Just out of curiousity though, if I were able to do this where do I find the nozzle shape that goes with a particular pressure ratio/throat size to achieve this condition?

This is precisely what I was suggesting. Nozzle contours are generally calculated using CFD of varying degrees of complexity. The simplest method is to assume the entire thing is inviscid and use the method of characteristics to calculate the wave structure and tailor the contour to avoid oblique shocks, giving you a nice smooth expansion to your design point. This is surprisingly easy to do for a 2D nozzle (rectangular cross section). For an axisymmetric nozzle, it is tougher. Once the contour is developed this way, generally corrections are applied iteratively to account for viscosity (calculate the boundary layer, adjust the contour accordingly, recalculate, and so on). You can get away with not using the corrections if you don't mind a lower Mach number than your original design (the boundary layers decrease the effective expansion ratio of the nozzle).

There's a pretty good description of the method in https://www.amazon.com/dp/0486419630/?tag=pfamazon01-20. It is limited to the 2D case, however, and it looks like you will need something axisymmetric. I believe the axisymmetric case is discussed in https://www.amazon.com/dp/0471066915/?tag=pfamazon01-20. I don't recall which volume it is in, and that book is hard to find, so if you are at a university, I'd suggest trying to check it out from their library. https://www.amazon.com/dp/0072424435/?tag=pfamazon01-20 also has discussion on the topic in two dimensions, though it is a bit lower-level, in my opinion.

The end result of such a system is that the flow will be expanded to a given Mach number and its associated pressure (based on the pressure in your reactor). If that exit pressure is lower than ambient, the flow is over-expanded, and will be squished by the ambient pressure as it leaves until the pressure equalize, which involves a shock diamond pattern (the same thing as Mach disks). If it is too over-expanded, then shocks form in the nozzle to bring that pressure back up to ambient.

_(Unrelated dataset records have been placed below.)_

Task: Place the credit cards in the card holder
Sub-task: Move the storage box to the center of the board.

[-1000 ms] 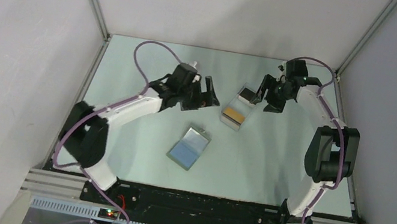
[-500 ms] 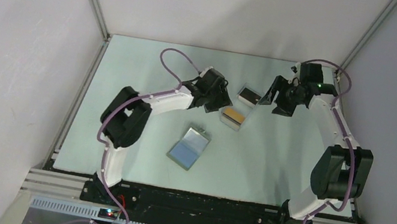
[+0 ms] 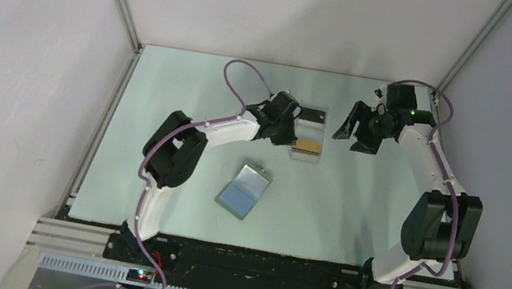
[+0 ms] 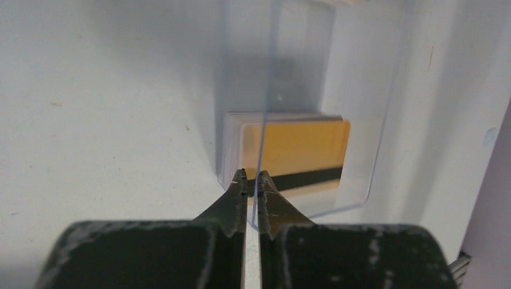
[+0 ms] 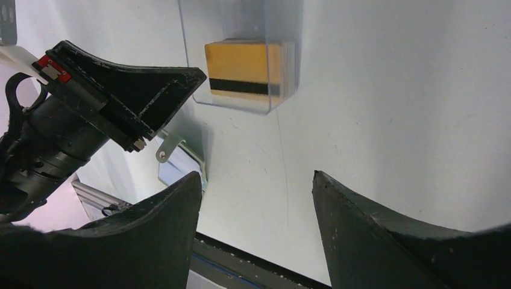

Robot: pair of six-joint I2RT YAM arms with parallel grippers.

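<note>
Now left jaws have clamped onto the clear tray point(image 4: 361, 120); right jaws apart.

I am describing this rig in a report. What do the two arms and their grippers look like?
Both arms have white curved links between bulky black joints. A purple cable loops along the left arm and the right arm. The left gripper has slim dark fingers with scuffed pale edges and a small red tag on its body. The right gripper has broad black tapering fingers.
</note>
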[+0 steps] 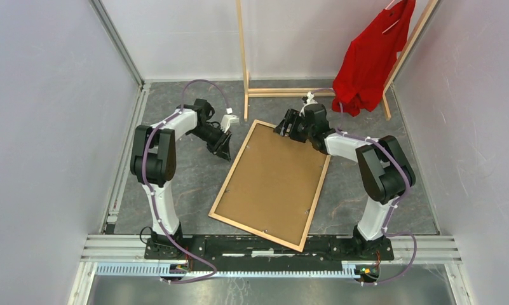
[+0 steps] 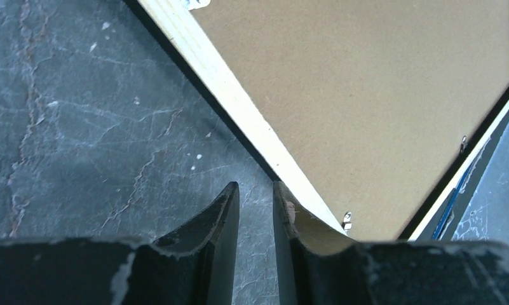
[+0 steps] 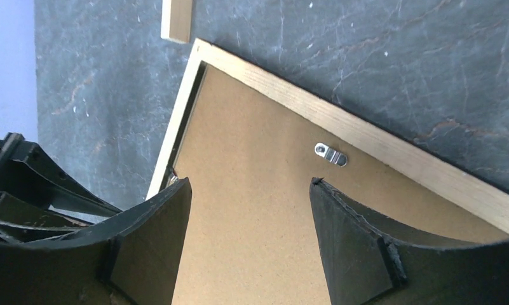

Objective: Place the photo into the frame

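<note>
The frame (image 1: 232,167) lies flat, turned at an angle, its light wood back up, between the arms. The brown backing board (image 1: 274,181) fills it. The photo is hidden. My left gripper (image 1: 225,152) hovers just outside the frame's left rail (image 2: 236,101), near the far corner. Its tips (image 2: 256,187) stand a narrow gap apart, with only floor between them. My right gripper (image 1: 283,127) is wide open and empty over the board's far corner (image 3: 251,127). Its tips (image 3: 250,184) are near a metal turn clip (image 3: 331,154) by the frame's far rail (image 3: 379,141).
A tall wooden clothes rack (image 1: 290,93) with a red shirt (image 1: 372,57) stands at the back; one rack foot (image 3: 176,19) ends close to the frame's far corner. Grey walls close in on both sides. Another metal clip (image 2: 347,220) sits on the board's edge.
</note>
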Controlling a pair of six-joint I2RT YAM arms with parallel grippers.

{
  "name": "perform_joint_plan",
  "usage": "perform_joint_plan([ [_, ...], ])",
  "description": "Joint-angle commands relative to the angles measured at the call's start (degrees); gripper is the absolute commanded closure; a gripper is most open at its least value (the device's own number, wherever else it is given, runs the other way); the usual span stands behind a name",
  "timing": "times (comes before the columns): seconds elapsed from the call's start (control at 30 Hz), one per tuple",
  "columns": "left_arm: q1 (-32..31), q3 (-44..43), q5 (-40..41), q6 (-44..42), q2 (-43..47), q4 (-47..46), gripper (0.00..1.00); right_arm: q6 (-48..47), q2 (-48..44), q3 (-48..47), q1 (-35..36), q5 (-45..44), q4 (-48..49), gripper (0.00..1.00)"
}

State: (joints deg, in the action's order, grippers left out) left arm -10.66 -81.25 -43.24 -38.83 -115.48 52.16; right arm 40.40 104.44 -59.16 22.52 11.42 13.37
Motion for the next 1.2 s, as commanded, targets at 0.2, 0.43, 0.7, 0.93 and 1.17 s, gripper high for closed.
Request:
perform_joint_plan([
  [0.2, -1.9, 0.1, -2.7, -2.5, 0.5, 0.6, 0.66, -1.1, 3.2, -1.2, 0.8, -0.7, 0.4, 0.26],
  [0.43, -2.1, 0.3, -2.0, -2.8, -0.4, 0.6, 0.72, -1.7, 5.0, -2.4, 0.7, -1.8, -0.4, 0.27],
  [0.7, -2.4, 0.9, -1.4, -3.6, -0.7, 0.5, 0.76, -2.6, 6.0, -3.8, 0.6, -4.4, -1.3, 0.27],
  [0.93, -2.6, 1.1, -1.4, -3.9, -0.9, 0.5, 0.78, -3.0, 6.9, -5.4, 0.6, -5.3, -1.8, 0.27],
  [1.17, -3.0, 1.2, -1.5, -4.3, -1.3, 0.6, 0.8, -2.5, 7.8, -6.2, 0.6, -4.7, -1.2, 0.28],
])
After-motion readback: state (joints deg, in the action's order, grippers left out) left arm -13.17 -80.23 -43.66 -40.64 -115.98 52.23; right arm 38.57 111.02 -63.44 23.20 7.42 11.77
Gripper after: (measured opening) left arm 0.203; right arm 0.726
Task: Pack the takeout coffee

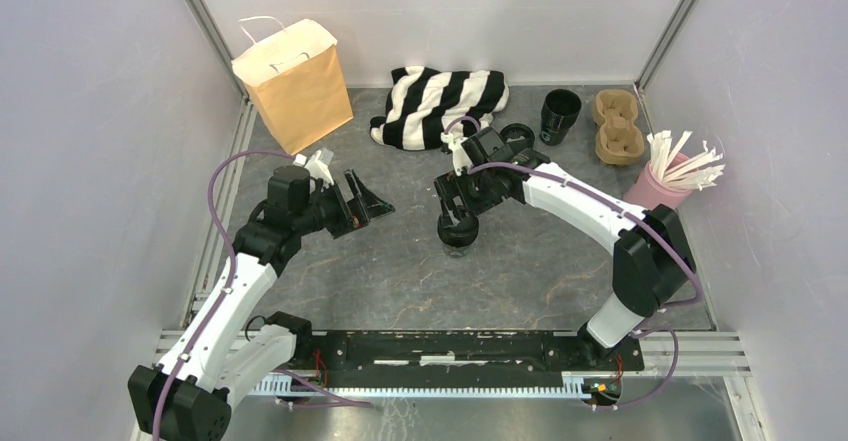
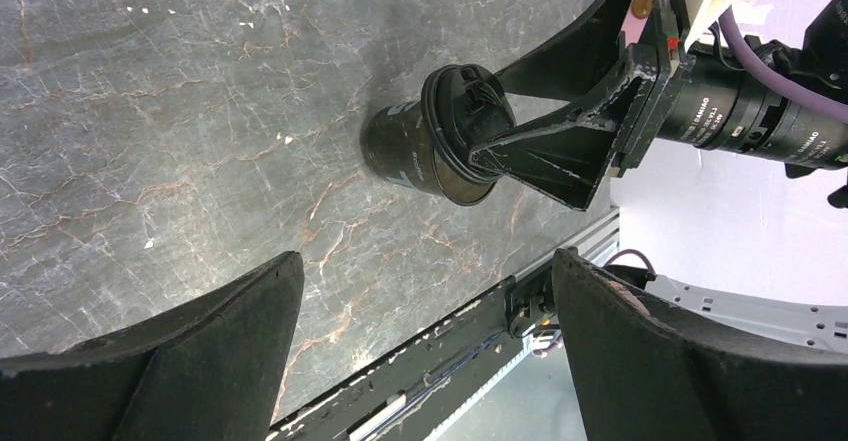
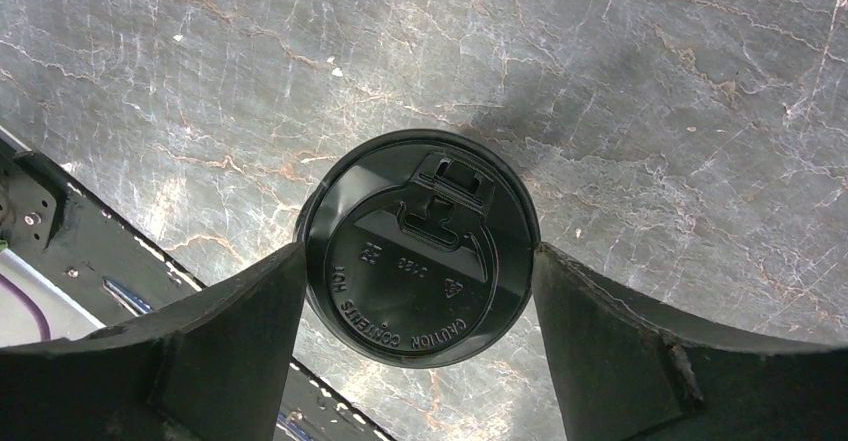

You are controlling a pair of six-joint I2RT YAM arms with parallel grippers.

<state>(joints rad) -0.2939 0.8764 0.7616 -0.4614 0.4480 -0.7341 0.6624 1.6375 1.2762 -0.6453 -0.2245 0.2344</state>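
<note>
Coffee (image 1: 457,232) is what we see standing upright near the middle of the dark, veined tabletop (image 1: 400,281), well apart from the bag (image 1: 295,86) at the far left. It is a small black cup with pale print on its side. Its round black lid has a raised rim, a sip tab at one edge and embossed lettering that reads "CAUTION CONTENTS HOT".

The right hand (image 1: 458,217) hangs directly over it, one finger at each side of the lid, right at its rim. We cannot tell whether they press it. The left hand (image 1: 372,197) hovers to the left of the coffee, its fingers spread wide and holding nothing.
</note>
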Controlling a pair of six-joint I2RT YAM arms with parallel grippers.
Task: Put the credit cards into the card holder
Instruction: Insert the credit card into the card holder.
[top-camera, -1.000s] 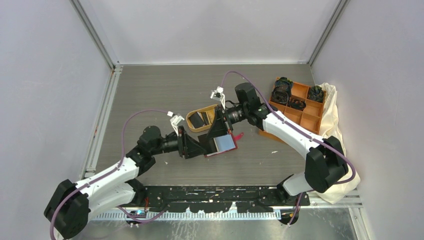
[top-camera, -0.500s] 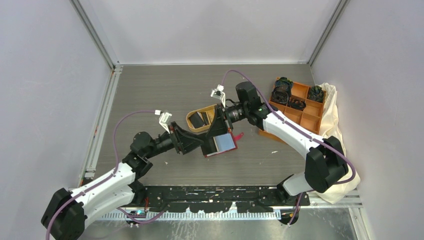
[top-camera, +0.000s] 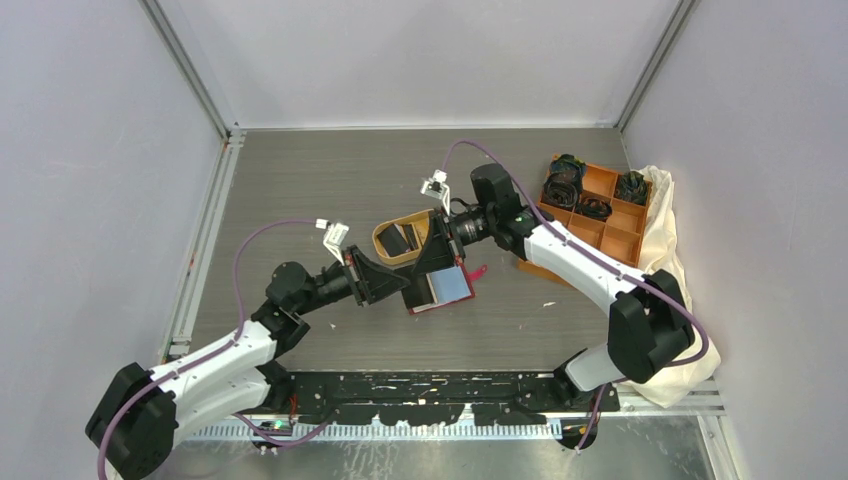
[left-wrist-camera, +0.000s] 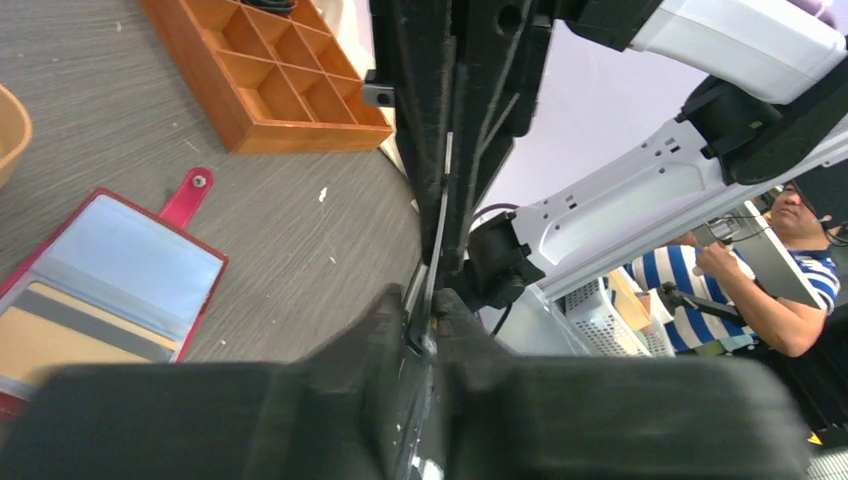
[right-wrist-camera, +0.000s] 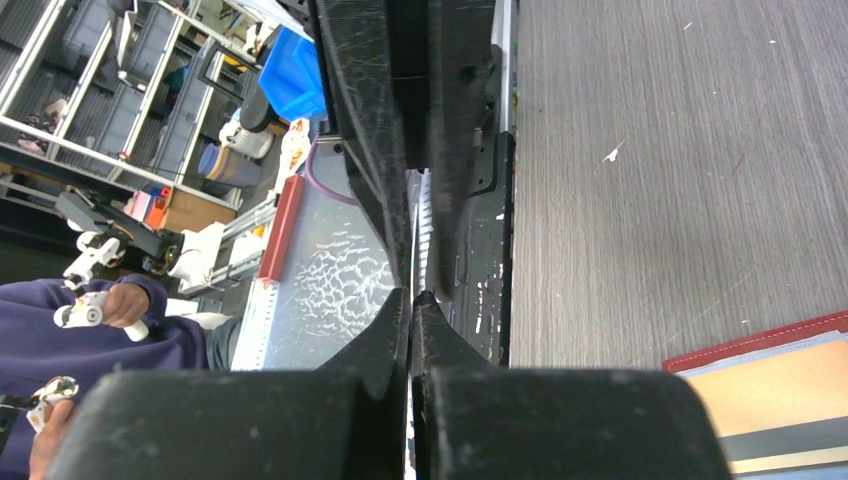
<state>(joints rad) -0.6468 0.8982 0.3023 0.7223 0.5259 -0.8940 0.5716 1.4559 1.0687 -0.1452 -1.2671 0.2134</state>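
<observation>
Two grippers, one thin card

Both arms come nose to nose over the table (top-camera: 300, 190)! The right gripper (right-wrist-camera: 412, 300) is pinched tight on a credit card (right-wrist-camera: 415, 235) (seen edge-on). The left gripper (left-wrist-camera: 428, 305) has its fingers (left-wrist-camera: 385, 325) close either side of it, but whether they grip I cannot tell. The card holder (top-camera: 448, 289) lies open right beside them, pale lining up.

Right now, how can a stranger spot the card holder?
On the grey table, look centre for the orange oval tray. Just on its near side lies the card holder, open: red, with pale blue lining and a clasp tab, unlike its orange neighbours.
</observation>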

The alternative is if the exit pressure is higher than ambient, in which case the flow is called under-expanded. I suspect this would be the case you would experience. In this case, after leaving the nozzle, the flow continues expanding (much like if you didn't have a diverging section there in the first place) and you would again develop the shock diamond pattern, though it would first involve some expansions and would likely occur farther downstream than in the over-expanded case. I would bet that your empirical formula is more likely to apply to this case than for an over-expanded nozzle, but since I don't know where your formula comes from or what assumptions were made, I don't want to say for certain either way.

If you match the ambient pressure to the exit pressure, no shocks diamonds form and you get a supersonic jet. In fact, you may even want to experiment with this configuration for your experiment (if possible) since your jet would essentially push all of the ambient gas out of the way anyway. So after a brief transient period (where a shock will pass through the nozzle as it starts), you should end up with a stream of essentially undiluted test gas, and I would highly doubt that it would become diluted or collide with many ambient gas particles once the flow is established as long as your test apparatus is close enough that no turbulence can develop and the flow reaches the opening faster than diffusion can occur.

You could use just a conical diverging section, but you may get some irregular patterns of waves and/or shocks that form, and your exit flow wouldn't come out in an stream moving all the same direction. It would be slightly diverging. Maybe that is fine for your purposes. You'd have to test it to determine that.

If you don't mind me asking, is this for a school project or eventually publishable research or what?

Also, I applaud your MS Paint skills. They are far superior to mine.